Preheat your oven to 400 degrees Fahrenheit.
Prick the shell of the squash in several places with a fork.
Place squash on a baking sheet and put the baking sheet in the oven.
Bake for at least one hour. Remove the squash from the oven when the shell pierces easily with a knife or fork. Do not turn off the oven after removing the squash.
Leave the squash to cool at least 15 minutes.
Slice the squash lengthwise into two halves.
Remove the seeds from the interior of the spaghetti squash.
Run a fork over the inner flesh of squash in order to loosen the thread-like pieces. While spaghetti squash doesn't appear to contain much flesh when first opened, separating it from its shell releases enough "spaghetti" to fill a pasta serving platter.

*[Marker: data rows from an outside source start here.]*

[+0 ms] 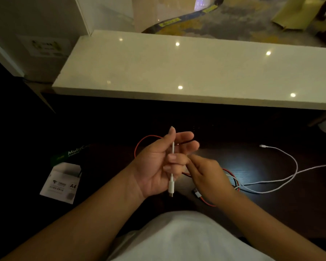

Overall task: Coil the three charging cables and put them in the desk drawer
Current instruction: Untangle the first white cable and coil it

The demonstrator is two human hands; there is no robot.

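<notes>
My left hand (158, 164) is raised palm-up over the dark desk (262, 208), thumb pressing a white cable end (172, 174) against the fingers; its plug hangs down below the palm. My right hand (209, 178) sits just to the right, fingertips pinching near the same white cable. A red cable (139, 146) loops behind the left hand and runs under the right hand, its white-tipped plug (197, 193) lying on the desk. White cable lengths (290, 162) trail across the desk to the right, with one plug (262, 146) lying free. No drawer is visible.
A pale stone counter (196, 72) runs across above the desk. A box of A4 paper (61, 182) and a green paper pack (73, 153) sit low at the left. My white-clothed lap (186, 240) fills the bottom centre.
</notes>
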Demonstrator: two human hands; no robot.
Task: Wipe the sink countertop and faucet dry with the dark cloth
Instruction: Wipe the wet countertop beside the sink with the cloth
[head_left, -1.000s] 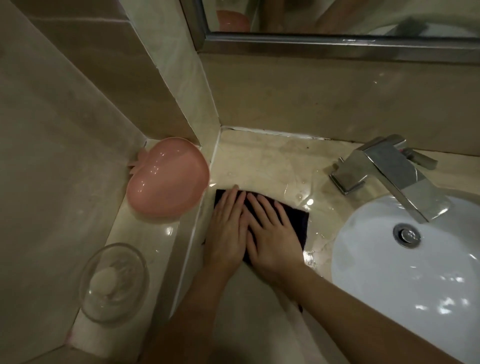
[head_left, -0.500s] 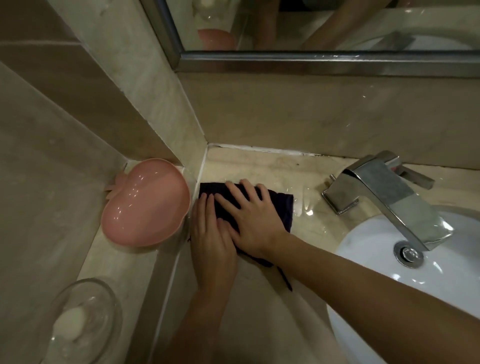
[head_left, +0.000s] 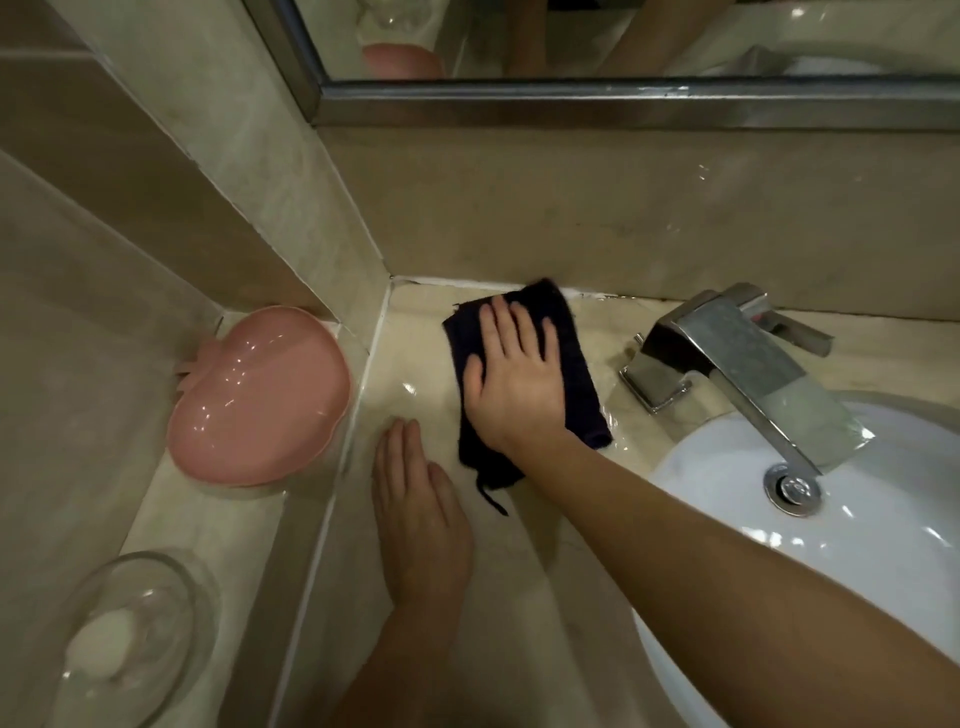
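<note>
The dark cloth lies flat on the beige countertop, its far edge near the back wall. My right hand presses on it with straight, spread fingers. My left hand rests flat on the bare countertop, nearer to me and left of the cloth, touching no cloth. The chrome faucet stands to the right of the cloth, its spout reaching over the white sink basin. Water glints on the stone between the cloth and the faucet base.
A pink apple-shaped dish sits on a raised ledge at the left. A clear glass lidded dish stands nearer on the same ledge. A mirror with a metal frame hangs above the back wall. The sink drain shows under the spout.
My right hand has slid the cloth away from me and to the right, up to the back wall. My left hand has come off the cloth and now lies on the bare counter.
</note>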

Scoop the loose flesh into a casserole dish and continue to scrape the inner shell until all of the flesh has been loosened and removed to the casserole dish.
Pour your pasta sauce over the squash flesh and toss to coat the "noodles." Reserve some of the sauce.
Cover the sauce-topped squash with a casserole lid or aluminum foil and place in oven for at least 20 minutes.
Cook any planned additions to the spaghetti squash, such as cubed chicken, meatballs, mushrooms or peppers.
Remove the squash from the oven and pour into a serving platter. Toss it with any additions, if you are using them.
Add additional sauce, if desired, as well as cheese, herbs and other toppings.